Cummins reveals heartbreaking ordeal of juggling mother's deteriorating health and playing India
Australia's Pat Cummins described this time last year as the toughest period of his life.
Australia captain Pat Cummins has shed light on 'the toughest time of life' as he shuffled between playing a Test series against India and looking after the deteriorating health of his mother. Cummins lost his mother Maria to cancer last year but before the tragedy struck, the Australia all-rounder was in India playing the four-Test Border-Gavaskar Trophy.
Between the second and third Test, Cummins flew back home to attend to a family medical matter, which was later revealed to be his mother's health crisis.

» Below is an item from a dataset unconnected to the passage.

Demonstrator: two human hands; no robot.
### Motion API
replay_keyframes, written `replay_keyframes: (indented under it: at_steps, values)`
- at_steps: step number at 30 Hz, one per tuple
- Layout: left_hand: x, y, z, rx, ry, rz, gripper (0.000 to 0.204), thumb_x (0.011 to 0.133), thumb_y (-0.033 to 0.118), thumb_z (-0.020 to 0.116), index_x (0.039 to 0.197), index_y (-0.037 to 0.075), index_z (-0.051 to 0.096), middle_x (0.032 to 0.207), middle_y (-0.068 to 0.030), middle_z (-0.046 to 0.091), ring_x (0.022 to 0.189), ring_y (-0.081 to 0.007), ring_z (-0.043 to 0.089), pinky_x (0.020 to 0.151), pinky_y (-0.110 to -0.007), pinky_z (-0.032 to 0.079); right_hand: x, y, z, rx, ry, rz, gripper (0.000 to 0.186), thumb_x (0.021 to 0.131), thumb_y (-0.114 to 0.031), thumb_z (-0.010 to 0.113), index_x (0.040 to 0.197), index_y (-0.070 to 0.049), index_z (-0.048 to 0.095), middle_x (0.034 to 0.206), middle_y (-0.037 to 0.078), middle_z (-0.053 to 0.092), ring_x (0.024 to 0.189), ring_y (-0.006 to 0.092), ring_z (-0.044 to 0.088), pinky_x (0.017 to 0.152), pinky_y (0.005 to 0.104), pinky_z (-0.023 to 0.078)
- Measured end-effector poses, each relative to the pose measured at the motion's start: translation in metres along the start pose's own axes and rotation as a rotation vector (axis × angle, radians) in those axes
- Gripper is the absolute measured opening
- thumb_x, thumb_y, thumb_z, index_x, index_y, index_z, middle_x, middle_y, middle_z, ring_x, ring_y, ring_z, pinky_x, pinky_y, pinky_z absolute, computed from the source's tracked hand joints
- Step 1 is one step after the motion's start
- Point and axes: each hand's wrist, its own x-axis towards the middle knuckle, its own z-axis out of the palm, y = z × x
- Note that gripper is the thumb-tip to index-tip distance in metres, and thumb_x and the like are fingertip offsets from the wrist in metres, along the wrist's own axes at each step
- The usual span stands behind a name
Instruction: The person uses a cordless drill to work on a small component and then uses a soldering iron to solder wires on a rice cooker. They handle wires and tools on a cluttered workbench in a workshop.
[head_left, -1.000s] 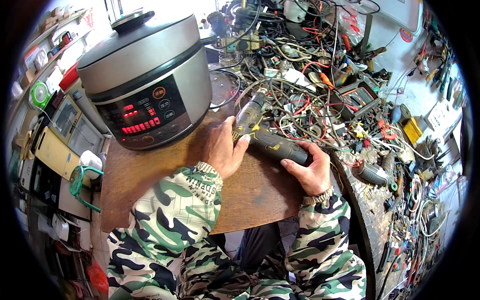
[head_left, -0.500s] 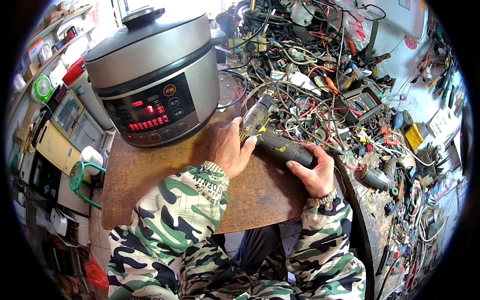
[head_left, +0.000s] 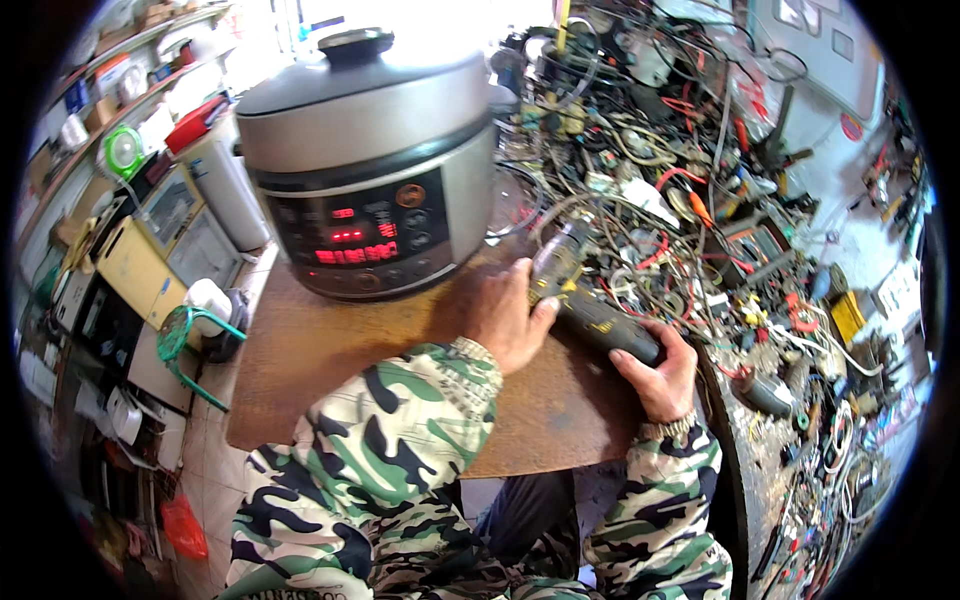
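Note:
A black cordless drill (head_left: pixel 604 322) with yellow markings lies across my two hands, just above or on the wooden table top (head_left: pixel 340 380). Its chuck end points away toward a heap of cables. My left hand (head_left: pixel 508 318) is wrapped round the drill's body near the head, its thumb along the near side. At the handle's far end my right hand (head_left: pixel 660 376) grips the base between thumb and fingers. To the left of the drill stands a silver and black electric pressure cooker (head_left: pixel 370 170), lid on, its red display lit.
A dense heap of cables and parts (head_left: pixel 650 200) fills the back right, with an orange-handled screwdriver (head_left: pixel 700 208) and a multimeter (head_left: pixel 752 246) in it. Another worn power tool body (head_left: pixel 766 392) lies at the right. A green stool (head_left: pixel 180 345) stands left of the table.
The whole scene has shifted to the right in the picture as the view turned left. Both hands keep their hold on the drill, with little change in its pose.

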Motion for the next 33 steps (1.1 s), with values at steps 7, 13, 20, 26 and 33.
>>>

Cummins was expected to be back for the third Test, but when his absence got prolonged, the worst was expected. On March 10, the Australian media announced that Cummins' mother had passed away after a prolonged battle with cancer, thus ruling him out of the ODI leg too. Even though the pride of playing for Australia has always spurred Cummins, it was the one time he wished he was away from everything to be with his mother.
"I knew when I was getting on that plane that I was going to have to come back in a couple of weeks pretty much. That was the hardest time of my life, easily. I probably felt it in the 12 months leading in. Any time I flew away I was like, 'Time's finite here, I'm making a deliberate choice to go and play somewhere rather than spend it at home'," Cummins said in an interview with The Imperfects Podcast.
"But that time in particular – because we knew roughly the timeline, and knowing Mum and Dad as well; how much joy they get, sitting together, watching me play – that gave me enough confidence to go and play, and they were desperate for me to go and play, and I knew I could hop on a flight at any time and come back. But for those couple of weeks I was in India, especially now that I look back on it, my mind was not in India, it was back home the whole time."
Cummins is a three-time World Cup winner, an astute leader and arguably the best captain across formats in world cricket, but enduring the responsibility of national duty and attending to his family when they needed him the most transformed him into a different man. Cummins revealed that at that moment, he wanted to get away from everything – the fame, the reputation and even Australia's captaincy – and go back in time when life was a lot more innocent and simpler.
"I remember my manager and a couple of other people around me who I normally listen to were calling me and being like, 'I think we need to give a little bit of a reason why you've gone home', and I'm like, 'Nah, don't care', and he's like, 'Nah, you're getting a lot of heat here, you've got to explain yourself', and I was like, 'I honestly do not care what people think'," Cummins said.
"After about six or seven days when I knew I wasn't going to come back to India, we said Mum's in palliative care. But I literally could not have cared less what people were saying about me. Mum was a super private person, Dad is as well. So I know Mum wouldn't want any attention at all. That was probably the main reason. But two, I just wanted to go back to being a kid. Just no one knows who you are; you're just a son. I remember that for those two weeks [I was thinking], 'I don't want to go and play in front of millions of people and everything gets picked apart. I just want to be the kid who is sitting there with Mum and Dad'."
Unfortunately, his mother couldn't be around as Cummins ticked off the three most invaluable achievements as an Australia captain – retain the Ashes against England, winning the World Test Championship and the ODI World Cup – all in the same year.